Selagi Winda perlahan berjalan menghampiri Luna, James juga mendatangi mereka berdua dan bersiap menampar wajah Winda.

“Dasar anak sial*n, beraninya kamu-!”

Dengan sigap Winda menangkap tangan James dan berkata padanya, “Papa langsung nyalahin aku sebelum tahu duduk perkaranya dengan jelas?”

Sorot kedua bola mata Winda begitu jernih seolah tidak merasa bersalah ataupun takut.

“Mau alasan apa lagi kamu? Memangnya Clara bakal guling-guling sendiri cuma demi ngejebak kamu?” tanya James.

“Kenapa nggak mungkin? Dia kan orangnya ….”

“Kak, gimanapun juga anak yang ada di perut mama adik Kakak sendiri. Dia nggak bersalah! Kok, Kakak tega nyakitin dia?” sela Luna.”Aku tahu Kakak benci sama aku karena merasa aku ngerebut Papa dari Kakak, dan takut nanti rebutan warisan kalau adik kita sudah lahir. Tapi dari dulu aku nggak pernah niat untuk itu.
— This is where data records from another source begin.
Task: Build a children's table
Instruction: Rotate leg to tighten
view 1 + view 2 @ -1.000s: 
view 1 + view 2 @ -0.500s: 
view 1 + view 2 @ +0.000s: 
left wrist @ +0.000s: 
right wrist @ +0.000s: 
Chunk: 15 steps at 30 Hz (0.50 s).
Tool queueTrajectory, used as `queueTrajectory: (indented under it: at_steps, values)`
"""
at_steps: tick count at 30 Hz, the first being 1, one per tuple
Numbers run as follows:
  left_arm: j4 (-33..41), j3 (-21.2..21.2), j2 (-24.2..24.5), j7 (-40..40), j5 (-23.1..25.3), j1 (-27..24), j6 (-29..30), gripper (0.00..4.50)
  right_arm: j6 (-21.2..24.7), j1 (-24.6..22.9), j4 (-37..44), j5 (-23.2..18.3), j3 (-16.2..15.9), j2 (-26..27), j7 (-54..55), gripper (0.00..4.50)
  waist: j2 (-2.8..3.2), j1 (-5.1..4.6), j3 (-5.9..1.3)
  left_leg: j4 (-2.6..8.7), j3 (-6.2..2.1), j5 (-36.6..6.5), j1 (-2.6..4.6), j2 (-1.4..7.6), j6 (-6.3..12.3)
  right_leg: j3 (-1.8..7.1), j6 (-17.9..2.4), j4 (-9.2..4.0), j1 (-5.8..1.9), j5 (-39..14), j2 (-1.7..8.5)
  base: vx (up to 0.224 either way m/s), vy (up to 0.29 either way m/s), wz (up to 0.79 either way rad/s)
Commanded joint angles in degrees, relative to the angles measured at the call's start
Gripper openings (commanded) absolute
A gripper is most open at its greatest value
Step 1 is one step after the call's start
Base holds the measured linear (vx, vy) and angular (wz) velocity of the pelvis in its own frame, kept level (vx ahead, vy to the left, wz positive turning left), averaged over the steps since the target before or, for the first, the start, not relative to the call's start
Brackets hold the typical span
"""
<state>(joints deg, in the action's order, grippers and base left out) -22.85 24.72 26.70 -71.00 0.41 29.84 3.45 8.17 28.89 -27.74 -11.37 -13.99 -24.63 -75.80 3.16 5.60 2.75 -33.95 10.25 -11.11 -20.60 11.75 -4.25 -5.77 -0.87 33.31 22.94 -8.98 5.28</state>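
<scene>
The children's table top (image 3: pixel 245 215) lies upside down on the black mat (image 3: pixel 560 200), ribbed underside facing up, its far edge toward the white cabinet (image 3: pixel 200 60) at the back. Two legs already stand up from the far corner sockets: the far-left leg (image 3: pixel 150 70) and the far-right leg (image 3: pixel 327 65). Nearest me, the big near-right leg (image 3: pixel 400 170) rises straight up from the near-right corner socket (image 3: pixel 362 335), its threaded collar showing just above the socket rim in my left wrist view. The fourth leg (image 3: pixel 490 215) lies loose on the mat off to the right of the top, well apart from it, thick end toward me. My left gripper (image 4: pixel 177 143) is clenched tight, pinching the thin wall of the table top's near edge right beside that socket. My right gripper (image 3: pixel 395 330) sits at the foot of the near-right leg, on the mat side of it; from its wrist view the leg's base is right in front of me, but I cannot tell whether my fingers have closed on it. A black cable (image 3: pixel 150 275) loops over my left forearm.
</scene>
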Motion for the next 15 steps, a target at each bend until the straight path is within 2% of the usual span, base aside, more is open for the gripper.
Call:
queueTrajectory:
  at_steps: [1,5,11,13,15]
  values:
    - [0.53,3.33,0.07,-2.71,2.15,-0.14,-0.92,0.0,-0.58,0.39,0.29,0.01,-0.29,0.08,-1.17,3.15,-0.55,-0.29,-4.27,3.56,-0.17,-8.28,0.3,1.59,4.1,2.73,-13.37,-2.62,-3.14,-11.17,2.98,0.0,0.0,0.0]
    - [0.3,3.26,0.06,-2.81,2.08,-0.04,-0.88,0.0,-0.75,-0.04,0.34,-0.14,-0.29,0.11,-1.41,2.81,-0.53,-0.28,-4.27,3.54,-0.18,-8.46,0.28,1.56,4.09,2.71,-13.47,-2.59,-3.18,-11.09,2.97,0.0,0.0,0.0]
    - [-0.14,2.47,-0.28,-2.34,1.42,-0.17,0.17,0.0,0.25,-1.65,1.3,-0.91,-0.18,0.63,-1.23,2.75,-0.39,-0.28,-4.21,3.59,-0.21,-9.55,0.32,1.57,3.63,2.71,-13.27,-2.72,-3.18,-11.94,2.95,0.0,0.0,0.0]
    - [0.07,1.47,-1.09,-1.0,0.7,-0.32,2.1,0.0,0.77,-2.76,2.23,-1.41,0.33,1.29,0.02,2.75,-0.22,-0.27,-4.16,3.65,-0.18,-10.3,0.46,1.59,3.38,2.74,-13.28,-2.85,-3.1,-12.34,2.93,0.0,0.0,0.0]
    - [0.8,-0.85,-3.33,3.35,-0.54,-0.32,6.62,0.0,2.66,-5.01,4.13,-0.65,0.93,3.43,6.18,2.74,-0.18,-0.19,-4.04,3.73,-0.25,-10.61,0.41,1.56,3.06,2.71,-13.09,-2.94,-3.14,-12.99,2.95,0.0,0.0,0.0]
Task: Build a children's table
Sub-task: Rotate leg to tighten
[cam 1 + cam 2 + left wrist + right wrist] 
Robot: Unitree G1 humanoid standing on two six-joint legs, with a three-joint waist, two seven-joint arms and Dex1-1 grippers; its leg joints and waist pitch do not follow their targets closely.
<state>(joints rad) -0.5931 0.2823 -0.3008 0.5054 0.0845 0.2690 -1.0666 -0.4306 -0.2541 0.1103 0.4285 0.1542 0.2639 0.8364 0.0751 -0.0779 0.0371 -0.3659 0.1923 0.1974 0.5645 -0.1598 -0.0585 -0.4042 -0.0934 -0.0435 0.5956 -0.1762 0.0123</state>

Kalau nggak percaya, aku bisa bikin surat untuk angkat kaki dari keluarga ini sekarang juga.”

“Kamu punya bukti apa yang yang dorong dia dari tangga?” tanya Winda, tanpa ada rasa panik sedikit pun.

Sikap Winda yang begitu tenang justru membuat Luna jadi makin gentar. Kegelisahan yang dia rasakan makin menjadi dan dia Luna pun segera memberi isyarat kepada pelayannya.

“Aku saksinya!” seru salah satu pelayan sambil menunjuk Winda, “Tadi aku lihat sendiri Non winda mendorong Bu Clara dari tangga! Non Winda juga bilang kalau anak yang Bu Clara kandung itu anak setan yang bakal ngerebut hartanya nanti! Padahal selama ini Bu Clara selalu menganggap Non Winda kayak anak sendiri. Apalagi Bu Clara sudah hamil tiga bulan, tapi Non Winda tega mendorong Bu Clara sampai jatuh!”

Pengakuan dari si pelayan semakin memperkuat tuduhan bahwa Winda-lah yang mendorong Clara, dan juga sekaligus mengonfirmasi apa yang tadi dikatakan oleh Luna. Spontan, semua orang langsung melirik Winda dengan tatapan penuh rasa kebencian dan hina yang bercampur aduk menjadi satu.

“Aku nggak nyangka ternyata Winda sejahat itu. Teganya dia nyakitin adiknya yang belum lahir!”

“Kejam banget! Padahal tampangnya cantik, tapi aku nggak ngira ternyata dia sadis.”